With the recent launch of the Early Hearing Detection Intervention (EHDI) Program across Alberta, audiologists are identifying hearing loss as early as possible in a child’s life so that intervention services can be offered as early as possible in a child’s development. The goal of the comprehensive EHDI Program is to provide timely intervention to optimize language, development and overall health outcomes. Detecting hearing loss early helps close the developmental gaps between a child with hearing loss and their normal-hearing peers. In helping close the gaps, we’re able to make a big difference.

What is the most interesting part of your job?

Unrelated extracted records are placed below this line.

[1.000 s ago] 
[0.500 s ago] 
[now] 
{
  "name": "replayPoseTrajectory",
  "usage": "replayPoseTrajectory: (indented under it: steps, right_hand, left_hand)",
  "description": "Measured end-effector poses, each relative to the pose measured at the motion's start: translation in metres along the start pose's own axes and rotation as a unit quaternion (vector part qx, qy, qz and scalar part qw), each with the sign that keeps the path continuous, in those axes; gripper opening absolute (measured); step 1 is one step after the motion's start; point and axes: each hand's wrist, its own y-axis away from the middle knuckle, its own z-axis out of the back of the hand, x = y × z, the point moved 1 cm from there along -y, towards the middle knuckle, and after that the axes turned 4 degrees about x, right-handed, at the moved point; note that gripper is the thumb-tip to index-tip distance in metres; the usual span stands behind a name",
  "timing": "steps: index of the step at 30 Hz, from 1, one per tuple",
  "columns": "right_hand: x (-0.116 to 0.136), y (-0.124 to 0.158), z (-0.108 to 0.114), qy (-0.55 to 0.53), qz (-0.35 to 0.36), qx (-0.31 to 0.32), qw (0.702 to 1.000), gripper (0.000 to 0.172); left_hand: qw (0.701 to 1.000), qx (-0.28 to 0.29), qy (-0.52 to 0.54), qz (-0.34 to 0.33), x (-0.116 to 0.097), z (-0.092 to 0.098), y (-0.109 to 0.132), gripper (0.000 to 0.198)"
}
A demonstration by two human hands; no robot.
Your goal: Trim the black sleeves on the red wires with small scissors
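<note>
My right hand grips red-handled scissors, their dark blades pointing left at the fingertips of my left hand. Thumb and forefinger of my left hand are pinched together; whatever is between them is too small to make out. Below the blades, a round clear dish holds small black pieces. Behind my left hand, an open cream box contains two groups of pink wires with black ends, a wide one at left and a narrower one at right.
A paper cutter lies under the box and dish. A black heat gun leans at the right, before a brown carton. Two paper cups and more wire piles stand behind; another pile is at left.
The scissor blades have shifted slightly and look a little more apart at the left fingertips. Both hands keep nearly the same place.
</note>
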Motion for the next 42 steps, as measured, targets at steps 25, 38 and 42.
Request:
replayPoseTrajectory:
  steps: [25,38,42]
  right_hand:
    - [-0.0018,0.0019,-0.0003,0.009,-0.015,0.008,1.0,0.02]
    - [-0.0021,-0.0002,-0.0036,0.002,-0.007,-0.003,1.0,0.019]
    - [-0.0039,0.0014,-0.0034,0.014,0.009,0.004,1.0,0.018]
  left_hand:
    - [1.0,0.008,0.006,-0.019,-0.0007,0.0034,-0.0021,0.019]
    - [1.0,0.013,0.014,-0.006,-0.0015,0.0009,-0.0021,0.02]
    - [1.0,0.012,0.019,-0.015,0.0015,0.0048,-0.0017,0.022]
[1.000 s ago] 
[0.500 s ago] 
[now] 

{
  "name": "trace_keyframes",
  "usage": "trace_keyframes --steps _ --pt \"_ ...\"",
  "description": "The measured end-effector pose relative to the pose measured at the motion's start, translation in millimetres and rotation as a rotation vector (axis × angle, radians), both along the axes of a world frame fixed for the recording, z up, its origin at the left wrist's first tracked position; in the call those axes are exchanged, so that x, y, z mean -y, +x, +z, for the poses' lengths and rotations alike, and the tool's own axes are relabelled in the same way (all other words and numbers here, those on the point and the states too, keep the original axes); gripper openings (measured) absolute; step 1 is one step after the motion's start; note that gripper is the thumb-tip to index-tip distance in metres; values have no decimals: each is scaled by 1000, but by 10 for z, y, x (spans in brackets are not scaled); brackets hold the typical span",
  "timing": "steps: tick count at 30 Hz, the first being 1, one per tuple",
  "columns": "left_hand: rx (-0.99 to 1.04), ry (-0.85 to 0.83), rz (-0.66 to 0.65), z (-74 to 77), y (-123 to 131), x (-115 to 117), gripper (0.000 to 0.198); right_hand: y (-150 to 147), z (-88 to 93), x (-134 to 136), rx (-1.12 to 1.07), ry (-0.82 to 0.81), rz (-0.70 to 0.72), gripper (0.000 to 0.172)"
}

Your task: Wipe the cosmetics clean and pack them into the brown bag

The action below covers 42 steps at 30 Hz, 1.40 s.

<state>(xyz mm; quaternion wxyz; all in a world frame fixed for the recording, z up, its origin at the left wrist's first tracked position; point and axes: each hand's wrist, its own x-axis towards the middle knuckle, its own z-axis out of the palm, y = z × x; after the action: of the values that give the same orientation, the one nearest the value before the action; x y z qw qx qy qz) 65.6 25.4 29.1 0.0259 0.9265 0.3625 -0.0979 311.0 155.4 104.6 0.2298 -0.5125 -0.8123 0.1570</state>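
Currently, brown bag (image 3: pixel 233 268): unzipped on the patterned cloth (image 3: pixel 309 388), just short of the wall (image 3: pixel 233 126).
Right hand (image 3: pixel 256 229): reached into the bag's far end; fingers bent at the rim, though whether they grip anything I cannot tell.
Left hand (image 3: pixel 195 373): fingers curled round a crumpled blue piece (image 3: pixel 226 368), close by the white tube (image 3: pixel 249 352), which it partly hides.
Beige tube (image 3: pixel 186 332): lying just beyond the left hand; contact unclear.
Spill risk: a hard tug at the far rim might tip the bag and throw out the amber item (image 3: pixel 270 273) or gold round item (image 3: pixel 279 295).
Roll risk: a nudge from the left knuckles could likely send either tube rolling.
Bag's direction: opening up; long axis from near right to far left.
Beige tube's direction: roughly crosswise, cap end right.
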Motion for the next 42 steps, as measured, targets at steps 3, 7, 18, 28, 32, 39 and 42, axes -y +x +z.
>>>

I think the most interesting part of my job is being able to assess an infant’s hearing. You can’t ask an infant what they’re hearing. In audiology, we use innovative tools that allow us to determine exactly what an infant is hearing or not hearing. For example, when we use an Auditory Brainstem Response assessment, we ask parents to bring their baby tired and hungry, and ready to sleep. This is quite a tall order, for both the parent and new baby, but with a sleeping baby we can measure hearing sensitivity with a high degree of accuracy.

How does this job differ between the public and private sector?

In Alberta, public sector audiologists focus more on the screening, diagnostic and surveillance aspects of audiology, while private practice audiologists generally focus more on hearing aids and other assistive listening technologies. There is certainly overlap between the two and audiologists in both sectors collaborate to optimize hearing health care.

How would you describe your team?

My team is fantastic. We are a group of really talented audiologists. Everyone has their own area of interest, and we really learn and grow together. Audiologists are also part of multi-disciplinary teams. We work with psychologists, speech language pathologists, occupational therapists – the list goes on.

What attracted you to work in healthcare?

I wanted to do something meaningful. I wanted to be able to help people on a daily basis and I think I’m doing that as an audiologist, which is really neat. I kind of fell into audiology. It’s sort of a lesser-known sibling of speech pathology, which is actually where I started my education. When I was a student in the speech pathology master’s program, I minored in audiology, and that is really what exposed me to the profession. I then quickly fell in love with everything to do with audiology.


What type of person would excel in this role?

Someone who doesn’t tire of learning, always wants to discover new things, and enjoys variety. Day-to-day I’m always learning. When I talk to someone who has been practicing audiology for years, they tell me the same thing – they’re still learning. I tend to get bored easily, but there’s so much variety in audiology, from the patient populations you can work with, to the type of job that you’re doing. Whether it’s diagnostic or rehabilitation work, there’s lots of things to keep you occupied.

What do you love about your job?

One of my favorite parts of my job is being able to see the impacts of a diagnosis that I have made. When I have diagnosed someone as an infant and then I see them in the waiting room, two to three years later, with their parents or siblings and they have their hearing aids in, I can almost forget they have a hearing loss. The patient is running around laughing, talking with their parents, and just being a child – that’s when it really hits home to know what we’re capable of contributing.